YOUR TASK:
Note on the material below: return exactly the lines from the line that holds "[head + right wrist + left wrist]" through the line that holds "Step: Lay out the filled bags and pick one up", and leave out each picture.
(Beginning of MATERIAL SHOWN)
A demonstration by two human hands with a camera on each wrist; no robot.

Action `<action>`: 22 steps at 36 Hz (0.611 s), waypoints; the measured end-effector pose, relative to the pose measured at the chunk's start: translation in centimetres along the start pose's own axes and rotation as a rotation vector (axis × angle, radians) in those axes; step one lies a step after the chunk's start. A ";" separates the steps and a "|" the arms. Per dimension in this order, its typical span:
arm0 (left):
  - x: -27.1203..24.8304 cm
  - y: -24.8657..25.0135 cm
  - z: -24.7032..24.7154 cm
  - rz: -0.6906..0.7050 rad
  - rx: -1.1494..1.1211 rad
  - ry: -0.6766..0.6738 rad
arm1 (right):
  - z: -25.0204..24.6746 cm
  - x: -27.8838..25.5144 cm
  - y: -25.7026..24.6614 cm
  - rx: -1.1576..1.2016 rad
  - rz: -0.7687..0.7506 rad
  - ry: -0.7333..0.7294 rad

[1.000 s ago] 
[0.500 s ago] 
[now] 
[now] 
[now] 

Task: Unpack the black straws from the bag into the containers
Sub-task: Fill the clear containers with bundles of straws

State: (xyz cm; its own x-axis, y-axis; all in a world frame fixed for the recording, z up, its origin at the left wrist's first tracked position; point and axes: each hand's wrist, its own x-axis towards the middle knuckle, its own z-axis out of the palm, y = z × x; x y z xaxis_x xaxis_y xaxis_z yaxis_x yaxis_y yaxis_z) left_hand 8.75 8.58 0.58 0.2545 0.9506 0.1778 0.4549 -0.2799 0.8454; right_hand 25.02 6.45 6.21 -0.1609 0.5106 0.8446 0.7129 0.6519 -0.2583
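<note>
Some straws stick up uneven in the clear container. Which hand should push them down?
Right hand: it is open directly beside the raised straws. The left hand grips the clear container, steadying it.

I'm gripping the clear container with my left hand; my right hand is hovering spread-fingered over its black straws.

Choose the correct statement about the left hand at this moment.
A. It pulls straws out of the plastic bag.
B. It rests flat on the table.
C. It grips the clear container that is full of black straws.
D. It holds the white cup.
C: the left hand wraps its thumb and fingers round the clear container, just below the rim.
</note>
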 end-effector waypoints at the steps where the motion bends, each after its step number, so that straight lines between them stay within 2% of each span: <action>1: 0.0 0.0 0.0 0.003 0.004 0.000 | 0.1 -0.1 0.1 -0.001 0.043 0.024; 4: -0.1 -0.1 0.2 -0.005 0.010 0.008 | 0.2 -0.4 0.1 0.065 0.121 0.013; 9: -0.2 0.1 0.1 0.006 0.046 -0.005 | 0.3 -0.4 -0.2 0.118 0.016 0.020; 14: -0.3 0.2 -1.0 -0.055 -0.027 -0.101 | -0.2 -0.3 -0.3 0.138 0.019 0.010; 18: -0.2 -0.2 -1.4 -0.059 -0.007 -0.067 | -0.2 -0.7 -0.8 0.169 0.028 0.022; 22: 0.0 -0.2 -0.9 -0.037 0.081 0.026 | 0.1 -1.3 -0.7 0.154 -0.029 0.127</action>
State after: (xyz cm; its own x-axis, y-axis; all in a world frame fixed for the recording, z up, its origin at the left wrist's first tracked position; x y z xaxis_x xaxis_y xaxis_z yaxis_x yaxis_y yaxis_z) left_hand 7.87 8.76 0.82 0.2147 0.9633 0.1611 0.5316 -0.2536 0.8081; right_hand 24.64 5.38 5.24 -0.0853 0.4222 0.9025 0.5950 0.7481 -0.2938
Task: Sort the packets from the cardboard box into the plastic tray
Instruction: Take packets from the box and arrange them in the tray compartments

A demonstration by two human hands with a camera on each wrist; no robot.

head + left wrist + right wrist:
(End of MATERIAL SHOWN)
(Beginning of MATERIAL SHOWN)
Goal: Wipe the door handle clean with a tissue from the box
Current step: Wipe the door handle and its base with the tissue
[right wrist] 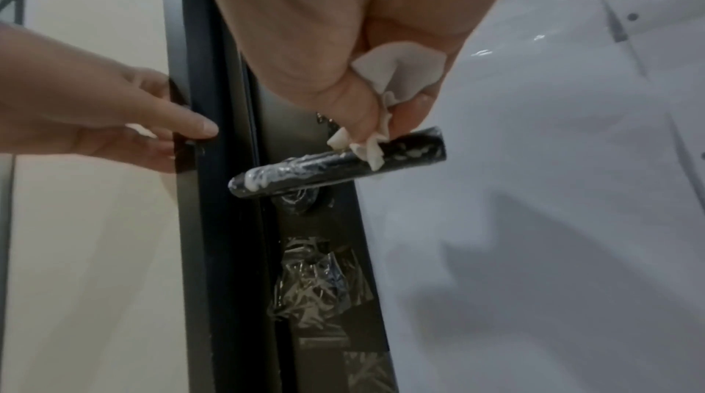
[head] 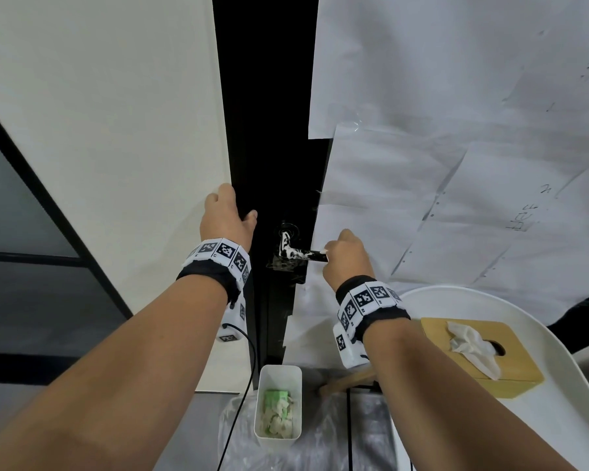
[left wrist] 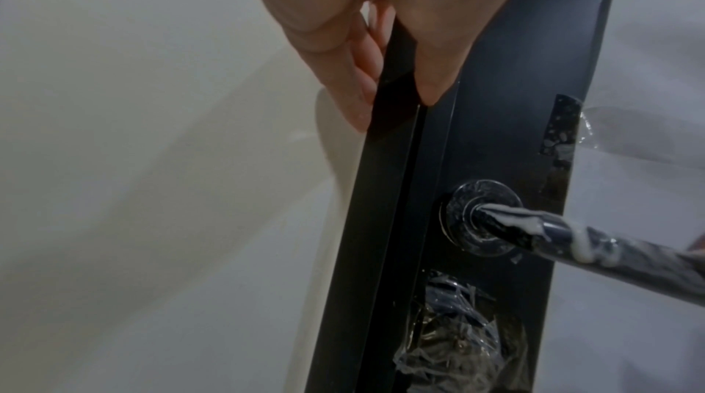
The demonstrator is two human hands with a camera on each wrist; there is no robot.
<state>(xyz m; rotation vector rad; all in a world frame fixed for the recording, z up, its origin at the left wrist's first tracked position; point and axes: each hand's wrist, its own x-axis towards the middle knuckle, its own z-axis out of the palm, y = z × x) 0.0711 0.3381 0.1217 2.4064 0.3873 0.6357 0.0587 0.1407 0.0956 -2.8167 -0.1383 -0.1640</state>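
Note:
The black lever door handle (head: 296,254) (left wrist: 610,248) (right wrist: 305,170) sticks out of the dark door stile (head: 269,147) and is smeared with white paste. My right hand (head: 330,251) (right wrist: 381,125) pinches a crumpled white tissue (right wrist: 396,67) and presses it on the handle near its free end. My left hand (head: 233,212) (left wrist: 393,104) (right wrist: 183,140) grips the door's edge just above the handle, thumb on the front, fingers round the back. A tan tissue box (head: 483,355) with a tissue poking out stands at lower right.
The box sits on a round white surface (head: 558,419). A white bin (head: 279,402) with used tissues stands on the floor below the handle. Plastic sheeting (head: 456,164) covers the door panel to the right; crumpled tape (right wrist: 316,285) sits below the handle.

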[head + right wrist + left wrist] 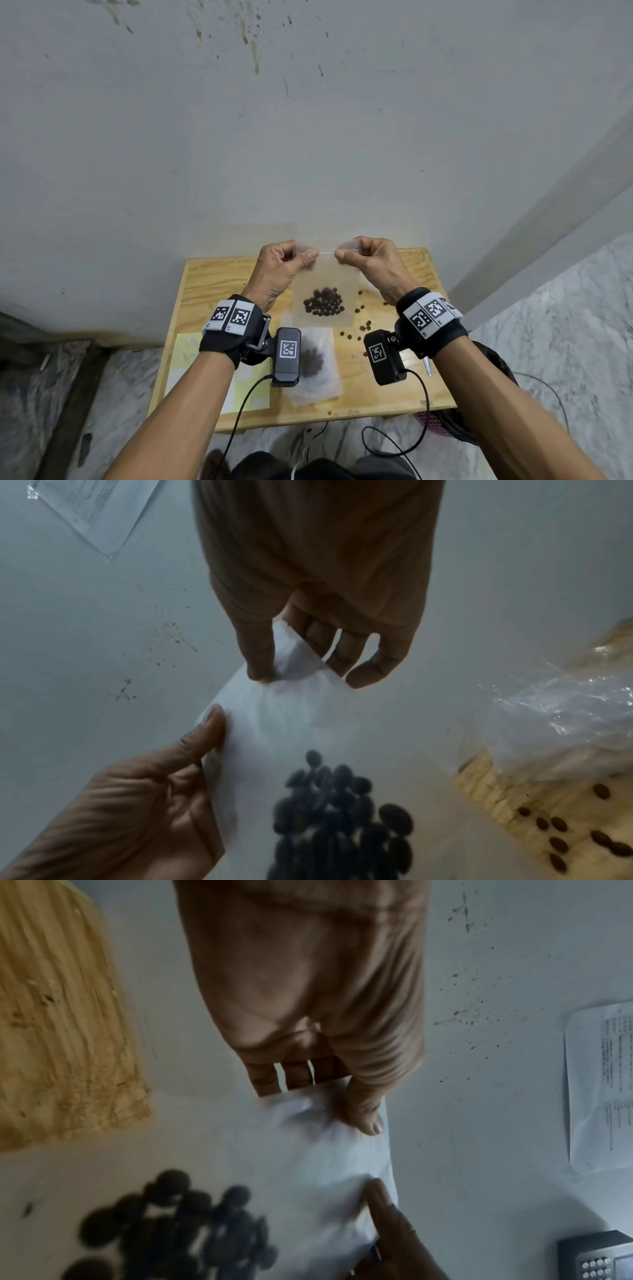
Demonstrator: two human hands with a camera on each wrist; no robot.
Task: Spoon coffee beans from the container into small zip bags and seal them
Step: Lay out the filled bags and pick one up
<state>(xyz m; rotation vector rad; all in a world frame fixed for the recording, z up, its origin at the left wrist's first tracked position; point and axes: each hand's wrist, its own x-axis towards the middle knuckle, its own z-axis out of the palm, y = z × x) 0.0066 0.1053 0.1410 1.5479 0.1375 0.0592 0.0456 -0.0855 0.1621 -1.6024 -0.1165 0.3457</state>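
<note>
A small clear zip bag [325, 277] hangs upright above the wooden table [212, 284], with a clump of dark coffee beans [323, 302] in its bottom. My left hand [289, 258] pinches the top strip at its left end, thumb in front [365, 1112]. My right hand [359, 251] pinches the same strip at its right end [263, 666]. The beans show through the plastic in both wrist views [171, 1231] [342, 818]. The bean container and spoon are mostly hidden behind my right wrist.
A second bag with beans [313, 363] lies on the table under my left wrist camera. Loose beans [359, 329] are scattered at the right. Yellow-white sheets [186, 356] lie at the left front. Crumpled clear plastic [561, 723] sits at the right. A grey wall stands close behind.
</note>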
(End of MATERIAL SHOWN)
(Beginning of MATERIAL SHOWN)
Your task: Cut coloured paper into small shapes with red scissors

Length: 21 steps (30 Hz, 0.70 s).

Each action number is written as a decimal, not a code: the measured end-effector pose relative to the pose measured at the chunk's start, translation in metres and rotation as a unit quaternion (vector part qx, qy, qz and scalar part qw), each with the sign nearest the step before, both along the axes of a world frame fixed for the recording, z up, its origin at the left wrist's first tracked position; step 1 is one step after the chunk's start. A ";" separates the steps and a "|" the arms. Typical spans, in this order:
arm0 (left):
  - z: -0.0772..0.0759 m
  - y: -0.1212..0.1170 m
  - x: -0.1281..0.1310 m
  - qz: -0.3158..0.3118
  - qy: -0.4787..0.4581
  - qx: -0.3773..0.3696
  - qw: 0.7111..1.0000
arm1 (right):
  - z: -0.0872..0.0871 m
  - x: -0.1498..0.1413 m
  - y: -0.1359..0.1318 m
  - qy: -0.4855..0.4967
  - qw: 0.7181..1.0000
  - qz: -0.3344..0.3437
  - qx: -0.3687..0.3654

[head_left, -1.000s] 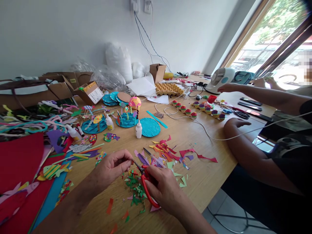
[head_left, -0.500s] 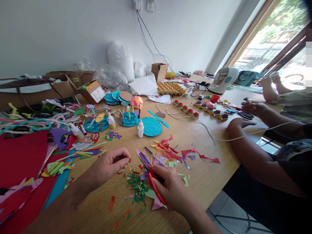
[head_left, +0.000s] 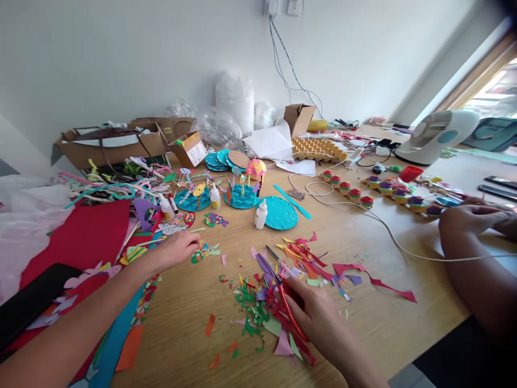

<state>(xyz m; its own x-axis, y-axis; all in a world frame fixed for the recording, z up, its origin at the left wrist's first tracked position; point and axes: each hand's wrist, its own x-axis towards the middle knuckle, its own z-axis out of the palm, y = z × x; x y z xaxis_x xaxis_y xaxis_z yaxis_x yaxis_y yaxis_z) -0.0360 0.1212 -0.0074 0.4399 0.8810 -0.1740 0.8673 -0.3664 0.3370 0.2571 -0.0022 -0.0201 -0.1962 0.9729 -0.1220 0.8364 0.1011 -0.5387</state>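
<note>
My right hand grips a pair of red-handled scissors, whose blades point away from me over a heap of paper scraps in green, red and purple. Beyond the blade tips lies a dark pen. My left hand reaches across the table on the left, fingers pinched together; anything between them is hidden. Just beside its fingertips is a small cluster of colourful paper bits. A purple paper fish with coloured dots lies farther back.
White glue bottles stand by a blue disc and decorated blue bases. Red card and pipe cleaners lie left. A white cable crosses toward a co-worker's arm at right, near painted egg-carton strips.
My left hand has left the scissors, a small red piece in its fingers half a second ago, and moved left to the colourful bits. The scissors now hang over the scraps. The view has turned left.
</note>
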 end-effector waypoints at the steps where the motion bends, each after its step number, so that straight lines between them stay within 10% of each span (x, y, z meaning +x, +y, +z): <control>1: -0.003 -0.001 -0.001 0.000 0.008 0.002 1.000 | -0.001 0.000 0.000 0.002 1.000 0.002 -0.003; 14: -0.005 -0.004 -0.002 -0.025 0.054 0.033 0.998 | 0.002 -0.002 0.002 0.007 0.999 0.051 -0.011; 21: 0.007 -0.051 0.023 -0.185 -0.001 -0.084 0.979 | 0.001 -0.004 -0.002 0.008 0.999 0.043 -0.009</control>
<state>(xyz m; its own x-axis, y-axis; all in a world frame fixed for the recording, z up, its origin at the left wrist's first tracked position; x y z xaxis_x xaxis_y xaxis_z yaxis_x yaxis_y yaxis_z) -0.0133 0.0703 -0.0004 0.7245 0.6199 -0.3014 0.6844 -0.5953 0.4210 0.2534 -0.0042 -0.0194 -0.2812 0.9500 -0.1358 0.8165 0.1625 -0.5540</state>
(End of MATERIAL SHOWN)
FINISHED TASK:
[head + right wrist + left wrist] 
Demonstrator: two human hands with a camera on each wrist; no robot.
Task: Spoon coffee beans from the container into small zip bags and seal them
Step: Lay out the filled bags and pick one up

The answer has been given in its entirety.